Şimdi diyeceksiniz ki bu suçlama niye?
Bu konuyu çok kısa yani bir cümle ile izah edersem yeterli olur: TARSİM Genel Müdür yardımcısı Malatyalı 2007 de AK Parti"den Milletvekili aday adayı idi, 2011 de aday adayı olacağı için elinde proje olması (sorun=çözüm) gerekir.
TARSİM"in il yapısına da bakarsanız bu çok daha net anlaşılır.
Gelelim kayısı üreticisinin sözcüsü savunucusu konusunda yaptırımı olması gerekirden yalnız ve yalnızca konuşanlara:
Ziraat Odası başkanı: Tabi afetlere karşı ne gibi önlemler aldı? (Basına yansımış sadece muhalif konuşmalar harici hiçbir şey.) Bilim Adamı yetiştiren İnönü Üniversitesinden ya da daha başka hangi kurumla istişareye girdi afetlere karşı önlem için, ben duymadım görmedim.

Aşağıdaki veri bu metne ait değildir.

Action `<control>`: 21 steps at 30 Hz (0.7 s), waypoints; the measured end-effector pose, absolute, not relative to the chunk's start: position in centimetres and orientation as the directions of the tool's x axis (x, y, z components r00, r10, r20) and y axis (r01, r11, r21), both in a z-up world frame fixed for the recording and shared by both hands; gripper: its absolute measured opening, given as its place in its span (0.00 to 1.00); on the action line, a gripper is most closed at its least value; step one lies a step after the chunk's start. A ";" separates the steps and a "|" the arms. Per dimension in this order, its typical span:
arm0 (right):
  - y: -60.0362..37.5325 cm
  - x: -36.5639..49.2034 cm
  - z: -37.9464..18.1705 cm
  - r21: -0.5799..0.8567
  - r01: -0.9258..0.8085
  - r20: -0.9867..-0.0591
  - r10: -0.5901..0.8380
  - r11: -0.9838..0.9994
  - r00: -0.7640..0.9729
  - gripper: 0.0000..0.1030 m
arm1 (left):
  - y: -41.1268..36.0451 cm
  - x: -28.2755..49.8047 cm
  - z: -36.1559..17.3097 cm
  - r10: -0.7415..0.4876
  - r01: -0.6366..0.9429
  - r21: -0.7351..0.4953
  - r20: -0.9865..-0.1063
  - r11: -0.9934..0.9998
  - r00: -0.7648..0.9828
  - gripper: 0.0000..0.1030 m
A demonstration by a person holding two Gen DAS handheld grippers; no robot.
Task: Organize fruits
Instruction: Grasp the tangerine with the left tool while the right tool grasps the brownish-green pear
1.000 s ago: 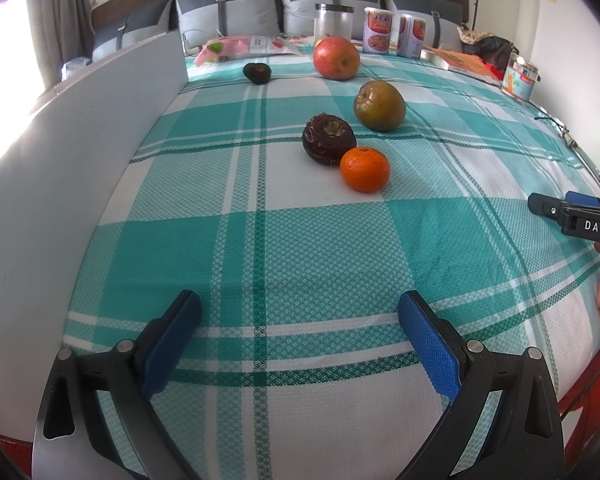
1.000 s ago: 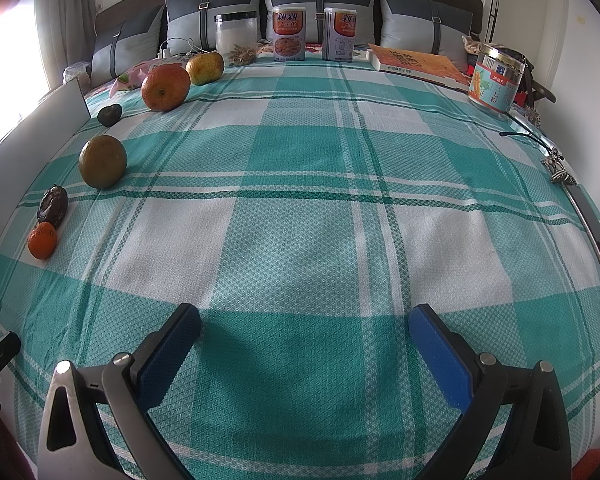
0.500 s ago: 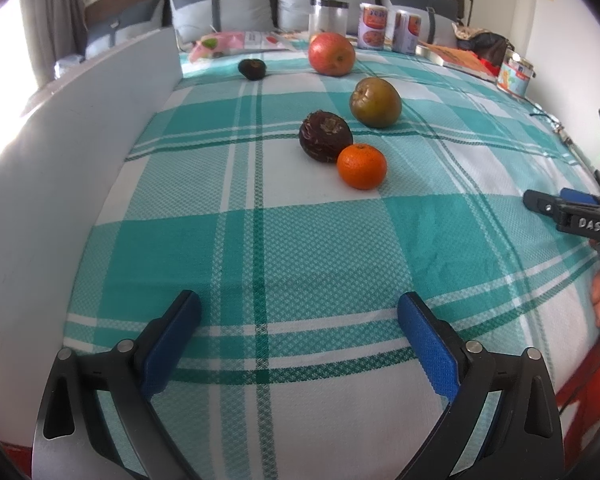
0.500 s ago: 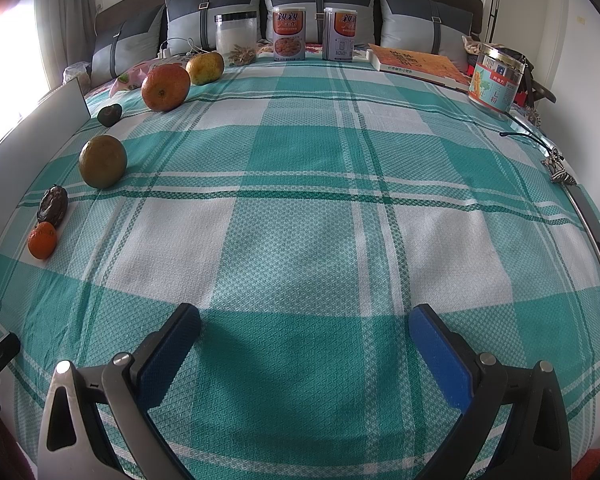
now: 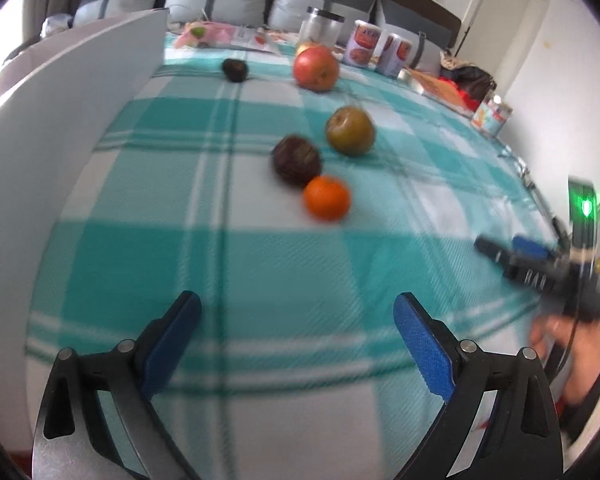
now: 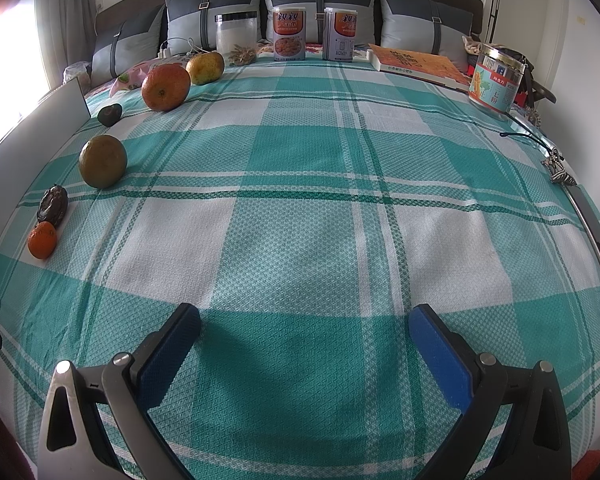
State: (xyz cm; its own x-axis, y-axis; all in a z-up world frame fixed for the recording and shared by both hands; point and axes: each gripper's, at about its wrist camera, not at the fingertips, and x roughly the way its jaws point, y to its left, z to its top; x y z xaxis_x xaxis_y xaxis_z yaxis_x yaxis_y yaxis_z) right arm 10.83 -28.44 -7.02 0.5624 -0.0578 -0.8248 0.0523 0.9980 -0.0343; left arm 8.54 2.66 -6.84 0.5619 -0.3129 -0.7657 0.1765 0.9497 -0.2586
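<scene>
Fruits lie in a loose row on the green plaid bedspread (image 6: 300, 208). Nearest is a small orange tangerine (image 5: 326, 197) (image 6: 42, 239), touching a dark wrinkled fruit (image 5: 297, 160) (image 6: 53, 205). Behind them sit a green-brown round fruit (image 5: 350, 130) (image 6: 102, 161), a red apple (image 5: 315, 68) (image 6: 166, 87), a dark avocado (image 5: 234, 69) (image 6: 110, 114) and a yellow mango (image 6: 205, 67). My left gripper (image 5: 298, 316) is open and empty, well short of the tangerine. My right gripper (image 6: 304, 330) is open and empty over the bed's middle, and also appears from the side (image 5: 499, 249).
A white board (image 5: 60, 128) (image 6: 32, 128) stands along the bed's left edge. At the headboard stand a clear jar (image 6: 236, 38), two cans (image 6: 288, 33) (image 6: 340, 33), a book (image 6: 417, 64) and a tin (image 6: 495, 82). A cable and keys (image 6: 555, 170) lie at the right edge.
The left gripper has swung and tilted, blurring its view; the fruits now sit lower and further right. The right gripper has stayed still. Both stay open.
</scene>
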 end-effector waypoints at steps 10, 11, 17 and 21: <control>-28.4 10.8 -7.0 -0.031 0.051 -0.825 -0.054 0.998 0.562 1.00 | -1.0 15.0 -7.6 -0.197 0.081 -0.183 -0.820 0.980 0.537 0.32; -28.4 10.8 -7.0 -0.030 0.051 -0.825 -0.053 0.998 0.563 1.00 | -0.7 14.7 -7.5 -0.197 0.080 -0.183 -0.816 0.980 0.544 0.31; -28.4 10.9 -7.0 -0.027 0.050 -0.825 -0.050 0.998 0.562 1.00 | 3.9 10.9 -7.3 -0.242 0.091 -0.230 -0.808 0.969 0.537 0.30; -28.4 11.4 -6.8 0.016 0.100 -0.843 -0.040 0.995 0.536 1.00 | 6.9 8.8 -7.3 -0.247 0.053 -0.262 -0.794 0.964 0.556 0.30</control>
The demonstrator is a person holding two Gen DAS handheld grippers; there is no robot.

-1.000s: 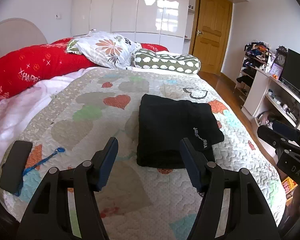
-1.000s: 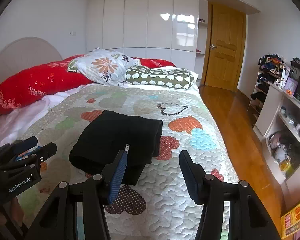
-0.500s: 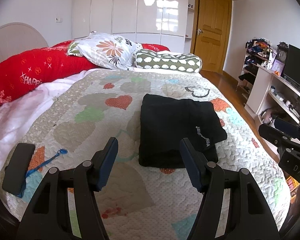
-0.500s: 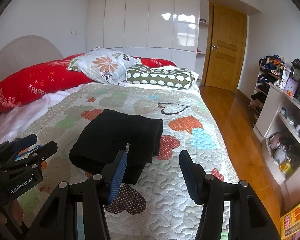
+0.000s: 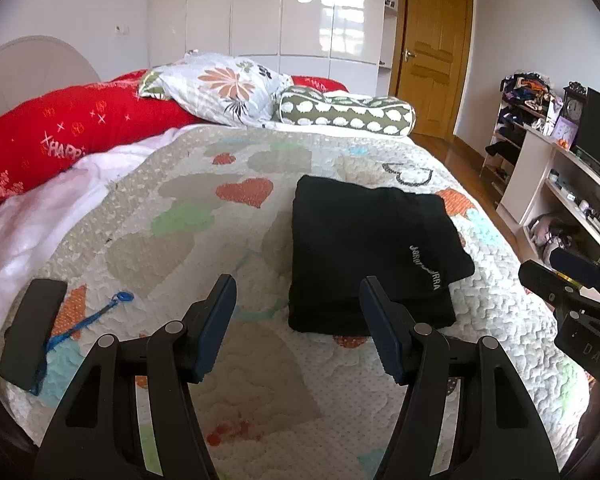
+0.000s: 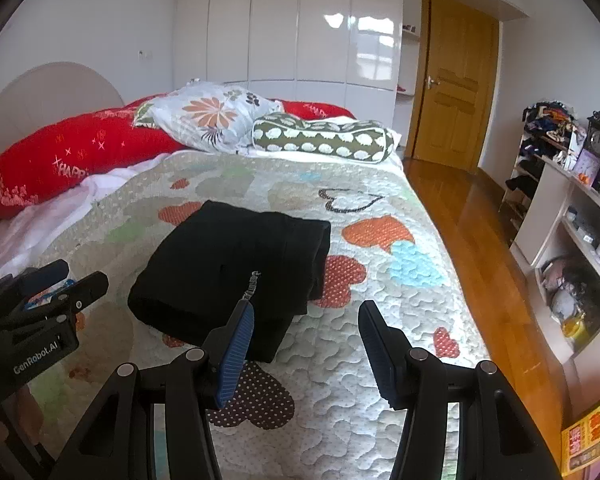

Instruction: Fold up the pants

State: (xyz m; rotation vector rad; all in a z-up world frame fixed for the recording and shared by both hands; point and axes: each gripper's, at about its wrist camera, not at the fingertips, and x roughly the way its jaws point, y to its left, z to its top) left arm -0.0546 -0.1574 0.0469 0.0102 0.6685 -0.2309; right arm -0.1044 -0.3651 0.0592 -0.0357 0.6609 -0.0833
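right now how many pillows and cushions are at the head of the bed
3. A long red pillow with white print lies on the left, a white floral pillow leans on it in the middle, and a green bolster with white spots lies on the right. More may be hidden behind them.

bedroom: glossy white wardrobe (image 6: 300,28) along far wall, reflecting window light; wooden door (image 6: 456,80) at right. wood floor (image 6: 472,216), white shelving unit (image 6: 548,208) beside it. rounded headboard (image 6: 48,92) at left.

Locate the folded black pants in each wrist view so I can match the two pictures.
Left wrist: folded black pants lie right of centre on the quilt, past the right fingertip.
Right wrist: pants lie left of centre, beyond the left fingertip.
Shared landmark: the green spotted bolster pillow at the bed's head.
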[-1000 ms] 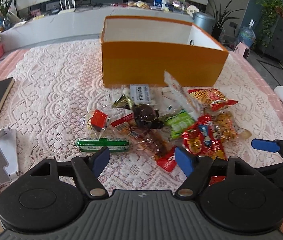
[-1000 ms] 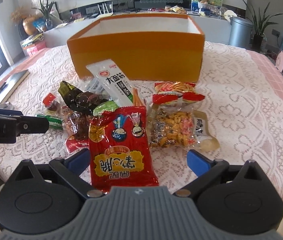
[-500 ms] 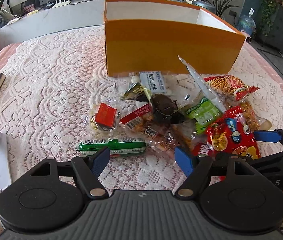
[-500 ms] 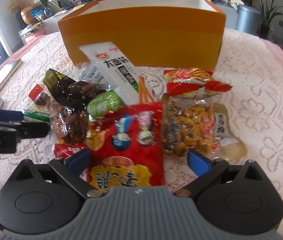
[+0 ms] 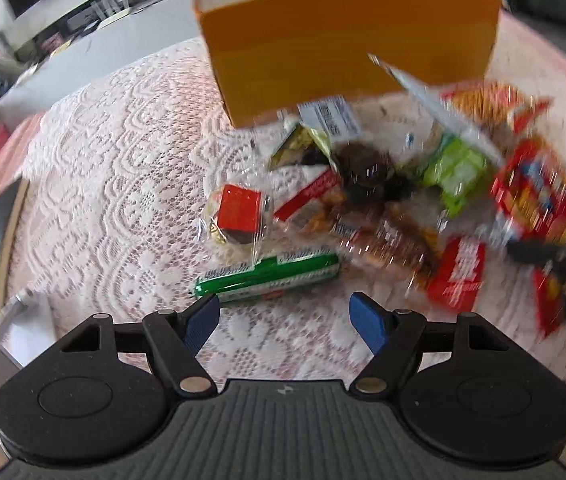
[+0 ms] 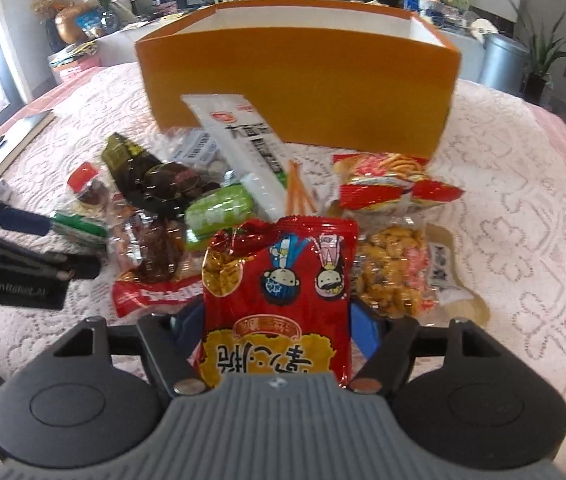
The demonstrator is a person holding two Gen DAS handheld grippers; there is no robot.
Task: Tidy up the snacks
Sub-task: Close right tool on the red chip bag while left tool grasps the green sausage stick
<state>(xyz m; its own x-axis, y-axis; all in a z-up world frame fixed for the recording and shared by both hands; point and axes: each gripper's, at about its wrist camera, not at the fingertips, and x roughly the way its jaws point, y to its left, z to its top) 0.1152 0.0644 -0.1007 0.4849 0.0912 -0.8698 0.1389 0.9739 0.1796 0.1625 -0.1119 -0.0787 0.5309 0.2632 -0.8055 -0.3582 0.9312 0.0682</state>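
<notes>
- Step in hand, judged: first pickups of loose snacks for the orange box (image 6: 299, 92).
- Right gripper (image 6: 273, 320) closing around the red snack bag (image 6: 279, 280); bag between the two blue pads, left pad hidden behind it, firm contact not certain.
- Left gripper (image 5: 285, 316) wide, nothing between its pads; green sausage stick (image 5: 267, 276) lying crosswise just ahead of the fingertips on the lace-covered tabletop (image 5: 115, 168).
- Rest of the pile ahead of both grippers: white noodle-snack packet (image 6: 243, 140) leaning toward the box, light green packet (image 6: 219, 208), dark packet (image 6: 151, 176), bag of orange sticks (image 6: 383, 180), clear bag of yellow nuts (image 6: 395, 272) just right of the red bag.
- Orange box beyond the pile, open at the top; white inner walls visible, floor hidden, contents impossible to tell.
- Next, probably: secure hold on the red bag, lift clear of neighbours, carry forward over the near wall; likewise lower and close on the green stick.
</notes>
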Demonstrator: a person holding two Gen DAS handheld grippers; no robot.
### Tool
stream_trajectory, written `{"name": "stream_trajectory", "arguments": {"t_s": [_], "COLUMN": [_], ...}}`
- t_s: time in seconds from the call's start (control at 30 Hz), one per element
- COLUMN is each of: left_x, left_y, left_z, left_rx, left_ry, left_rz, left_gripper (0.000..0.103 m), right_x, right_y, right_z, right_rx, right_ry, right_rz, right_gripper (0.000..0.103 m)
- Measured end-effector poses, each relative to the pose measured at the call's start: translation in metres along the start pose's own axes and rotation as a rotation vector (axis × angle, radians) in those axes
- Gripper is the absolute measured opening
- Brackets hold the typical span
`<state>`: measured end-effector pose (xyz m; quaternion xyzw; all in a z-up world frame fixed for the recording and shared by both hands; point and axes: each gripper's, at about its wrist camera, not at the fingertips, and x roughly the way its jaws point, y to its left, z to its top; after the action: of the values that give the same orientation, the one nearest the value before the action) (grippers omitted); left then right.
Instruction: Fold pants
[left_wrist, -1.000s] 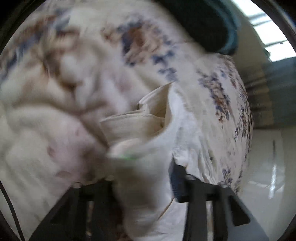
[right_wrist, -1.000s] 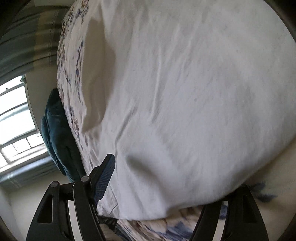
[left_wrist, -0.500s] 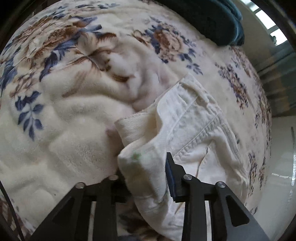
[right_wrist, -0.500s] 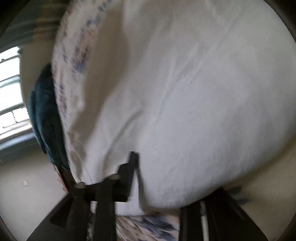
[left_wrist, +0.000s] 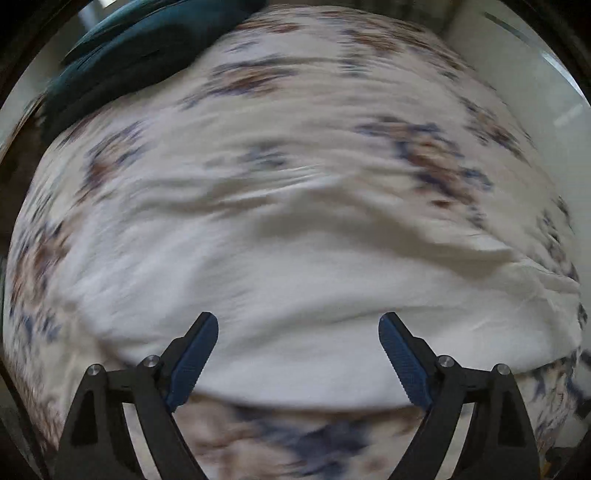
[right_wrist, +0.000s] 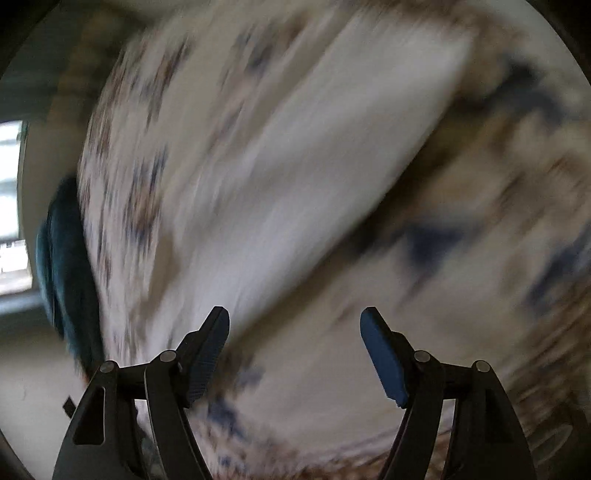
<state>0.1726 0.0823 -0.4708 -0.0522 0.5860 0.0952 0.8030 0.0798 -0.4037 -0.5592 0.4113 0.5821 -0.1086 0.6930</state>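
The white pants (left_wrist: 303, 280) lie spread on a floral blanket (left_wrist: 258, 92), blurred by motion. In the left wrist view they fill the lower middle, just beyond my left gripper (left_wrist: 298, 328), which is open and empty above their near edge. In the right wrist view the pants (right_wrist: 295, 177) run as a white band from lower left to upper right. My right gripper (right_wrist: 294, 325) is open and empty, over the blanket (right_wrist: 480, 258) beside the pants' edge.
A dark teal cushion (left_wrist: 140, 48) lies at the far edge of the bed; it also shows in the right wrist view (right_wrist: 62, 266) at the left. A bright window (right_wrist: 11, 206) is at the far left. Pale floor (left_wrist: 535, 74) lies beyond the bed.
Both grippers have let go of the pants and opened wide. Both have pulled back and swung, so the pants now lie flat on the blanket ahead of them.
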Motion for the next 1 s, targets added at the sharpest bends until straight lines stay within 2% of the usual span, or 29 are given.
{"name": "stream_trajectory", "arguments": {"t_s": [0.03, 0.13, 0.23, 0.33, 0.37, 0.4, 0.43, 0.47, 0.53, 0.57, 0.7, 0.77, 0.87, 0.9, 1.0], "left_x": [0.003, 0.012, 0.025, 0.042, 0.047, 0.046, 0.049, 0.050, 0.050, 0.050, 0.047, 0.049, 0.055, 0.057, 0.058], "left_y": [-0.025, -0.074, -0.109, -0.134, -0.136, -0.133, -0.131, -0.126, -0.119, -0.114, -0.094, -0.087, -0.077, -0.075, -0.066], "left_z": [0.009, 0.033, 0.048, 0.058, 0.062, 0.061, 0.062, 0.064, 0.062, 0.062, 0.062, 0.064, 0.068, 0.069, 0.072], "left_rx": [0.032, 0.067, 0.068, 0.075, 0.068, 0.060, 0.046, 0.029, 0.010, -0.001, -0.044, -0.065, -0.090, -0.096, -0.112], "left_ry": [-0.018, -0.036, -0.036, -0.023, -0.013, -0.009, -0.005, -0.003, -0.002, -0.001, -0.013, -0.007, 0.002, 0.004, 0.011], "left_rz": [-0.005, -0.017, 0.001, 0.062, 0.077, 0.083, 0.095, 0.111, 0.126, 0.137, 0.171, 0.181, 0.190, 0.192, 0.200], "left_gripper": [0.089, 0.089, 0.089, 0.089, 0.089, 0.089, 0.089, 0.089, 0.089, 0.089, 0.089, 0.089, 0.089, 0.089, 0.089], "right_x": [-0.014, -0.025, 0.005, 0.048, 0.060, 0.071, 0.081, 0.086, 0.079, 0.070, 0.020, 0.025, 0.060, 0.069, 0.089], "right_y": [-0.006, -0.007, 0.010, 0.022, 0.029, 0.031, 0.040, 0.046, 0.059, 0.060, 0.048, 0.041, 0.028, 0.028, 0.024], "right_z": [0.029, 0.101, 0.165, 0.204, 0.209, 0.211, 0.208, 0.205, 0.195, 0.193, 0.199, 0.205, 0.217, 0.218, 0.227], "right_rx": [-0.023, -0.089, -0.177, -0.279, -0.309, -0.347, -0.416, -0.468, -0.549, -0.547, -0.420, -0.374, -0.296, -0.298, -0.268], "right_ry": [-0.067, -0.156, -0.083, 0.036, 0.063, 0.088, 0.106, 0.106, 0.035, -0.005, -0.182, -0.161, -0.089, -0.081, 0.013], "right_rz": [-0.049, -0.066, -0.069, -0.105, -0.131, -0.166, -0.222, -0.261, -0.298, -0.288, -0.181, -0.176, -0.194, -0.202, -0.228], "right_gripper": [0.076, 0.076, 0.076, 0.075, 0.074, 0.061, 0.021, 0.010, 0.010, 0.010, 0.009, 0.009, 0.009, 0.011, 0.016]}}
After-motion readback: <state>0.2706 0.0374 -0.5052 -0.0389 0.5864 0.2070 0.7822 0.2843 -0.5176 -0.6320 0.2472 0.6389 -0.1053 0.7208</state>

Ticaret Borsası: Kayısı satışından elde ettiği gelirlerle nasıl bir proje üretti tabi afetlerde üreticinin emrine amade edebilmek için. Kayısı satışından elde ettiği paralarla ne gibi bir görev yerine getirdi?
Yıllardır, kayısı ihracatından kayısı tanıtımı için gümrüklerde kesilen binde 3"lük gelir kim tarafından alındı ve nerelerde kullanıldı? Bu tür bir glirin olduğunu bilen var mı bilmem ama bu tür paraların yıllardır kesildiğini ve ihracatçı birliklerde toplandığını biliyorum.
Akıbeti mi (?)
Meçhul. Belki de kayısı tanıtımı için ihracatçıdan kesilen para fındık için beklide Antep Fıstığı tanıtımı için kullanıldı veya kullanılmak (!) üzere.
Evet, yazıma yaptığım başlığı yineliyorum: Kayısı üreticisini afetten korumak ve afet sonrası desteklemek için devletten bekleyenler ve kayısı üreticisi yanında gözükmek için çığırtkanlık yapanlar Ne İşe yarıyorlar?